Q: What inspired you to found Planner Bee and what were the main challenges you faced?

I've been in the insurance industry for 10 years, and I was inspired by the inherent issues and inefficiencies I've noticed from talking to my clients. I've handled around 600 so far. First, the processes are very manual, from getting a sense of your overall financial health status, to shopping for financial products that suit you. Financial planning is essential but hard to do because of the arbitrary terms that institutions use. Financial literacy isn't high enough in general too, so its difficult for people to do it themselves.

Challenges wise, finding the right partner/co-founder was really difficult. I went to startup incubations, pestered friends from tech firms to find a suitable partner. But its been said that finding the right co-founder is just as difficult as finding a life partner, and I certainly felt that!

Q: Did you start the venture alone?

Yes, but I've recruited a technical co-founder to strengthen our ability to develop features and iterate faster.

Cherie Wang

Q: In your opinion, what are some key opportunities in the fintech space going forward?

In Singapore, we are moving towards openness in banking and financial information sharing. And in Asia, general financial literacy and planning ability is comparably lower than in the west. At the same time, the internet is widely available and mobile, allowing more people to engage and improve their finances digitally, and with lower barriers to entry—they don't need to have a personal banker, or pay for basic financial planning support, for example.

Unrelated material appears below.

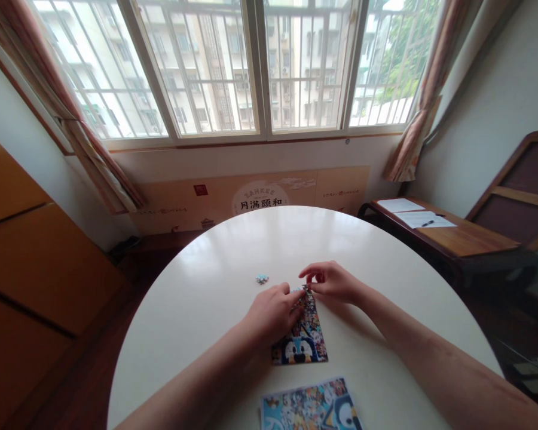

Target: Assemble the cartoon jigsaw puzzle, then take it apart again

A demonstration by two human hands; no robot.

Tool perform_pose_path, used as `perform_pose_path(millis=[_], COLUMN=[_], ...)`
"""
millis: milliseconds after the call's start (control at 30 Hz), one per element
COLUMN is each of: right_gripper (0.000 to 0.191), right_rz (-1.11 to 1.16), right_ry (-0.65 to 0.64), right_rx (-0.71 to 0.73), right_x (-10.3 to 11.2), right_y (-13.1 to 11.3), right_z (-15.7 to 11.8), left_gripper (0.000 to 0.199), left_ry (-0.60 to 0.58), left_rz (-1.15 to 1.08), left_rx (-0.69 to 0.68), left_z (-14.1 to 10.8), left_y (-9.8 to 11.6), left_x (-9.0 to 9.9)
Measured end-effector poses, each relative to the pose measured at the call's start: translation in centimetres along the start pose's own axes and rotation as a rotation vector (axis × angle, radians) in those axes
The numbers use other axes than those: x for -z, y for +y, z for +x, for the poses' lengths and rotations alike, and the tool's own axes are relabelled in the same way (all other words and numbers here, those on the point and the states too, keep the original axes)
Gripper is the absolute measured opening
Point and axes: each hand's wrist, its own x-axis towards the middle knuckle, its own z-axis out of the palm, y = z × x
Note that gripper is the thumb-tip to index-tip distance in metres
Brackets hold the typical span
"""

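Note:
A partly joined jigsaw puzzle (311, 325) lies on the white round table, crowded with small cartoon figures and a blue cartoon dog face at its near edge. My left hand (275, 307) rests over its left side, index finger stretched towards the far edge, other fingers partly hidden. At the far right corner my right hand (332, 282) pinches a small jigsaw piece (306, 286) between thumb and a finger, against the puzzle. Beyond my left hand sits a little pile of loose jigsaw pieces (262, 279). Closest to me is a printed picture sheet (307, 406) with matching figures, cut off by the frame.
The round table (183, 322) has a curved edge all around. To the right stands a wooden seat (475, 236) bearing papers (424, 220) and a pen (427, 223). Beyond the table a printed banner (219, 191) runs below the barred window, and a wooden cabinet (40, 263) stands left.

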Motion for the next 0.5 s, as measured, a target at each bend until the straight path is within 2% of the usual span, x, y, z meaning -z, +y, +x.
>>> perform_pose_path(millis=[267,500], right_gripper=[0.026,0.029], right_rz=[-0.067,-0.07], right_ry=[0.005,-0.009], right_rx=[0.087,0.036], right_x=[0.01,0.11], right_y=[-0.63,-0.47], right_z=[-0.13,-0.02], left_gripper=[0.031,0.038], left_ry=[0.017,0.02], left_rz=[0.003,0.022], left_rx=[-0.014,-0.026], left_z=[0.09,0.01], left_y=[-0.32,-0.34], left_x=[-0.69,-0.89])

Q: What's your business model, and how have you grown your revenue?

At this early stage, we've focused on acquiring users to use the app to manage their finances. We plan to extend our services to provide users with a financial product supermarket for them to shop and compare and review products that can improve their financial well-being, and this will allow us to work with more vendors and bring them on to make a vibrant marketplace.

Q: Do you think luck played a role in the success of your company?

I think we create luck for ourselves. We have to create the opportunities by being open to opportunities, being active and also staying positive. The most important thing is to be open to exposure even if it doesn't seem promising and be ok with rejection.

Q: What are your goals for the future?

We hope that Planner Bee will be widely adopted. We aim to be a trusted financial planning ecosystem, and to be seen as a neutral unbiased marketplace, in the interests of the consumer. A place where people could go to to find information on financial planning and industry updates, and to plan their financial goals. We would aim to be the top of mind when people think about how to achieve their retirement plan and to purchase their life insurances. And we hope to become an essential tool, that's easy to use and always in your pocket.

Q: If you had to start over, what would you do differently?

I would start with a simpler product and get it out to the market earlier, instead of trying so hard to make the first iteration perfect and packing it with so many features from the get-go.

Q: Can you talk about one woman who has impacted your life?

My mother. She taught me how to be disciplined and focused, and to tackle each barrier systematically. This has been helpful for me through my entrepreneurial journey, where it can seem like there's no light at the end of the tunnel.

Q: What are your favorite books?

There are many but at the moment, it is "the airbnb story". It sounds like the founders and I would get along. The descriptions of their journey from the start gave me a lot of reassurance that things aren't that easy, and that I should not give up so easily. It also resonated with me that we coincidentally started the business during a bad economic period.

Q: What's your advice for female founders who are just starting out?

I've learned that women tend to be really shy about speaking up, and to amp up their stories to sell themselves better. No offence to the men, but I found that women—and I'm guilty of this myself—find it hard to sell ourselves, and this makes it hard to break the ice and connect with people who don't already know us. Men are just bolder, maybe, or have not been conditioned to think that it's "bragging" to sell yourself. So it feels all the harder as a woman to stand up and do that, because the self-consciousness can be so overwhelming. Women are just as capable as our male counterparts, but we are not doing ourselves justice when we cannot explain our capabilities as well as the guys do.